Most native species are flightless, having vestigial membranous wings (reduced to small wing buds), and live within the confines of native habitats, mostly forests (especially along streams) and wet habitats, also tussock grasslands and caves. Most Harpalini species are moisture loving and live at the surface of the soil and in leaf litter; they also live in caves, and occasionally on plants and trees. Dispersal in most native species is achieved by running over the ground; most species are moderate runners, except for the long-legged, fast-running cave species (Syllectus, Pholeodytes). In general, Harpalini have relatively short legs and, sometimes, strongly reduced eyes, indicative of strong burrowing habits.
All adventive species are able to fly, having long or fully developed membranous wings, and live mostly in highly modified environments (often around human dwellings), except for Haplanister crypticus, which has also managed to invade native forests.
The collecting season of newly emerged adults suggests Harpalini species may mate in the spring or autumn. For most species, adults are active during all months of the year, but are generally less active during cooler months.
No data are available on the feeding preferences of Harpalini native to New Zealand. Larochelle (1990, Food of carabid beetles of the World) showed that on a world basis Harpalini feed on both animal and vegetable matter, but tend to favour the latter. The mandibles of Hakaharpalus, Kiwiharpalus, Syllectus, Pholeodytes, and Maoriharpalus are unusually long in native Harpalini, which may suggest a specialised type of feeding.

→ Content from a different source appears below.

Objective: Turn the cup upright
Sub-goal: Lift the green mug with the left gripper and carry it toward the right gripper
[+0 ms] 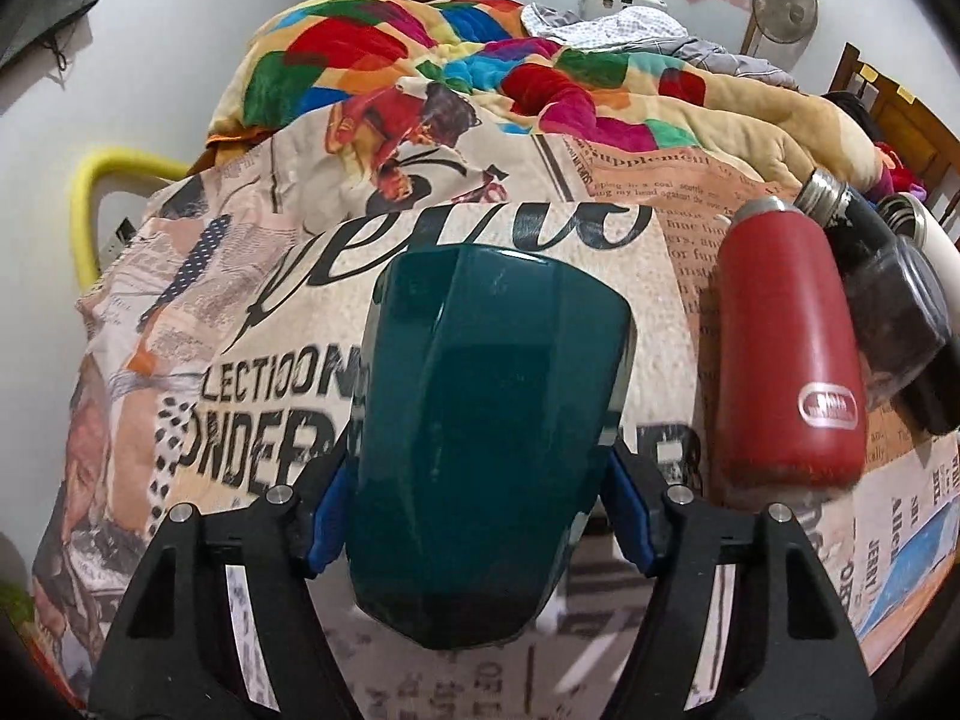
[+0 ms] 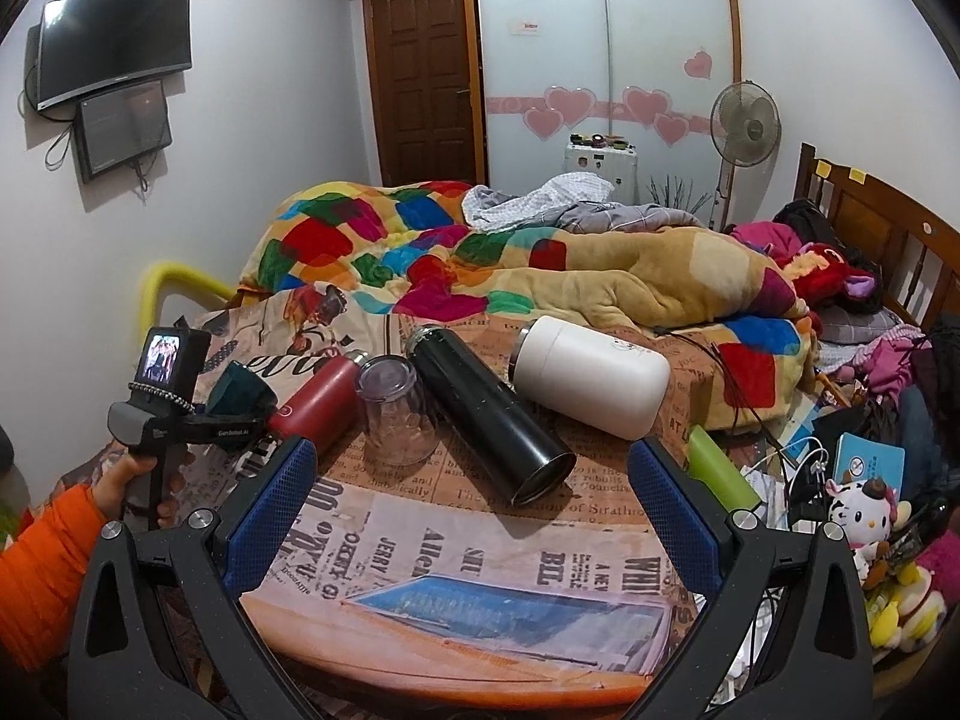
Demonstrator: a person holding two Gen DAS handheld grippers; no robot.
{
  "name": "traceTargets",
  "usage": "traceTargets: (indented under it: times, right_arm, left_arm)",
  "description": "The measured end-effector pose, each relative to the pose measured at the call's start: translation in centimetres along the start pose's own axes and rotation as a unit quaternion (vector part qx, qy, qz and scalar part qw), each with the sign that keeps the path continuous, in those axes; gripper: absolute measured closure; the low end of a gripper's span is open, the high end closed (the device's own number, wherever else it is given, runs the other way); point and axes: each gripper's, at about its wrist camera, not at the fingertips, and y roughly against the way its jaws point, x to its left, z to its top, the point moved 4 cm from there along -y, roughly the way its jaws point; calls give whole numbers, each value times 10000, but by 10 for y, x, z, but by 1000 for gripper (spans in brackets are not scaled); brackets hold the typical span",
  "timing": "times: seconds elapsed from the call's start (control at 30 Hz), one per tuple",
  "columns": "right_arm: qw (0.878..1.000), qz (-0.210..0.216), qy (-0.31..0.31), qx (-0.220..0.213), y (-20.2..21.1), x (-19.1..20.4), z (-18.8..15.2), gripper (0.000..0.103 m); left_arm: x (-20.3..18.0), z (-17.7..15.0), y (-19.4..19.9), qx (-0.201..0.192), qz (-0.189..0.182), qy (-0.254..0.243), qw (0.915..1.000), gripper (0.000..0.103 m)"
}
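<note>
Left wrist view is showing the left gripper (image 1: 480,516) closing its blue pads on a dark green cup (image 1: 486,420), gripping it low on both sides; the cup seems to be hanging tilted above the newspaper-print table (image 1: 240,360), though the fisheye is making its exact pose hard to judge. The red bottle (image 1: 786,354) is lying just beside it, so a wide swing while turning the cup could be knocking into that bottle. The glossy wall may also be slipping in the pads. The right gripper (image 2: 474,498) is hovering wide open, holding nothing.
</note>
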Motion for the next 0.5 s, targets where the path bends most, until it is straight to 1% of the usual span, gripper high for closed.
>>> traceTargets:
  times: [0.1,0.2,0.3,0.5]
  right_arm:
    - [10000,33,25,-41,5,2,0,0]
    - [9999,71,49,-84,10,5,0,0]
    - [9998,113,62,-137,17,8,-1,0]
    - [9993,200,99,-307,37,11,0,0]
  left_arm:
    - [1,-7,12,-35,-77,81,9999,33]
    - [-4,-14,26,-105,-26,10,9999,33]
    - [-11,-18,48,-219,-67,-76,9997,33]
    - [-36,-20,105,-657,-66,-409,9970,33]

In addition, the strongly notched labrum (upper mouth part at base of mandibles) of Maoriharpalus is reminiscent of, although not necessarily equivalent to, the condition observed in the tribe Licinini, where species feed on hard-bodied invertebrates, e.g., snails.

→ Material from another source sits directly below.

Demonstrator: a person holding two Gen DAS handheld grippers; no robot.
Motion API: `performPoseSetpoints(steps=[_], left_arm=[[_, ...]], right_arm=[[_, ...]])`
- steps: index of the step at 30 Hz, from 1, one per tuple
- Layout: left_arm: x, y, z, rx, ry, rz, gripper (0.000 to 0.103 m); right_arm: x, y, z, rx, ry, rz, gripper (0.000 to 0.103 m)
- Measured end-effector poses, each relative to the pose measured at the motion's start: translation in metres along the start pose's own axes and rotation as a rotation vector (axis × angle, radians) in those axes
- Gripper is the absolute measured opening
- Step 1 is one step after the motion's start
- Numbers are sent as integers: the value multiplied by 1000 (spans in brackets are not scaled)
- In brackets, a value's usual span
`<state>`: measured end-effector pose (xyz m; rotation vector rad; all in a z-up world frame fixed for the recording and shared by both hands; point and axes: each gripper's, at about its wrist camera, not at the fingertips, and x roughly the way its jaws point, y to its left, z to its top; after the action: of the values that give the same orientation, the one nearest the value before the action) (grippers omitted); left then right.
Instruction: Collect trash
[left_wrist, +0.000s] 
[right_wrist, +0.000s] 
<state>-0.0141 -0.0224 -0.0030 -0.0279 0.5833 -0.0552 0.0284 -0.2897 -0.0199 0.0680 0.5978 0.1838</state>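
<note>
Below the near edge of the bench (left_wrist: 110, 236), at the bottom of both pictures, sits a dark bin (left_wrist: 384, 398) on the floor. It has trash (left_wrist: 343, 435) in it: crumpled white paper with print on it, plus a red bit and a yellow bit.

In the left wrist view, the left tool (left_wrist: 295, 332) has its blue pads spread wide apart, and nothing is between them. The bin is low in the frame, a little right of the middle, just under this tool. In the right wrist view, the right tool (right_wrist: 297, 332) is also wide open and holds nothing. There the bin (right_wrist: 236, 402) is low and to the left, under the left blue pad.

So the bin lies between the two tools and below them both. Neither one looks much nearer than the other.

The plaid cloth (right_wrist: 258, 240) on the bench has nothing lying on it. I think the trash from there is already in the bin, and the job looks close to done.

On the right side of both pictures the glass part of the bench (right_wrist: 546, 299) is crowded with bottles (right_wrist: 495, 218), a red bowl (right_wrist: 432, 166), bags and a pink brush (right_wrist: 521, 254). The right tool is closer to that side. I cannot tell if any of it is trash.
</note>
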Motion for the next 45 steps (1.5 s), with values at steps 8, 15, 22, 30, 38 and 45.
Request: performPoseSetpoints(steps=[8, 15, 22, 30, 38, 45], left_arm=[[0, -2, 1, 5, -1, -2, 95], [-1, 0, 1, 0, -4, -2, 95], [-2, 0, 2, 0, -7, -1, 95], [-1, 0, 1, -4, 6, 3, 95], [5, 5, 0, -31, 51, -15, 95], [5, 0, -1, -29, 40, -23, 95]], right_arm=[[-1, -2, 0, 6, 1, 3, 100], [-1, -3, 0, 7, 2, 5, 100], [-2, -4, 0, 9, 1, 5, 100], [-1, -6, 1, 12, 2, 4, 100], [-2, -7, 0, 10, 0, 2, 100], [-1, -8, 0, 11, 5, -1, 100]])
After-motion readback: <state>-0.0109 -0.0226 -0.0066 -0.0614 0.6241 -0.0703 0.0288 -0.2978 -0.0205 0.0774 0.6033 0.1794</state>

This faunal review was written with a wide audience in mind. It aims to provide an inventory of New Zealand taxa, a concise treatment of their taxonomy, easy-to-follow identification keys, and several illustrations and maps, as well as a summary of all available information on species distribution, ecology, biology, and dispersal power. It is one step in the authors’ goal to to reach an overall understanding of the carabid fauna within a reasonable time frame, and to make relatively large amounts of information available for practical use by a wide range of end-users. It is hoped this kind of faunal taxonomy will provide both a solid foundation for studies of other types and the baseline information required by systematists, identifiers, ecologists, and other biologists, as well as by biosecurity and conservation managers.